> [EXERCISE GOAL]
In the listing below, find the line with "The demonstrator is", then repeat exactly every line from the top through that one.

[Start of section]

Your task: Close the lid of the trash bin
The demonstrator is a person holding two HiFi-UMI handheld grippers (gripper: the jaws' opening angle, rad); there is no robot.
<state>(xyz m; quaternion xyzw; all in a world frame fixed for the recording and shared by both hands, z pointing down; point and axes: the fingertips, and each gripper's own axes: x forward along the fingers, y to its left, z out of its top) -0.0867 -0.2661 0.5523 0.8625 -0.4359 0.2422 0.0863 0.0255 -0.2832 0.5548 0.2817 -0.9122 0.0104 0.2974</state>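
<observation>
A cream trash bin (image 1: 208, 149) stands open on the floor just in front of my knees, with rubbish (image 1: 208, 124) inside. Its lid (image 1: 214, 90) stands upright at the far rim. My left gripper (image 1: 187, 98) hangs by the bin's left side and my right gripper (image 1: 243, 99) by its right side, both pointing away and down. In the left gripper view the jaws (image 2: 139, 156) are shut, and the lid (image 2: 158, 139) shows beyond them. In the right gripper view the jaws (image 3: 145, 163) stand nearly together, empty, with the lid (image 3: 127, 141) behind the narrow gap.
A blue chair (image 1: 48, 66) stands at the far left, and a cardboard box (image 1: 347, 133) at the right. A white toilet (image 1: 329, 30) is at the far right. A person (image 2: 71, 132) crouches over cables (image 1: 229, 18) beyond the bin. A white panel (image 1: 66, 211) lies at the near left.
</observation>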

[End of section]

> [REPLY]
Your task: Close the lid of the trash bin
The demonstrator is a person holding two HiFi-UMI handheld grippers (gripper: the jaws' opening angle, rad); there is no robot.

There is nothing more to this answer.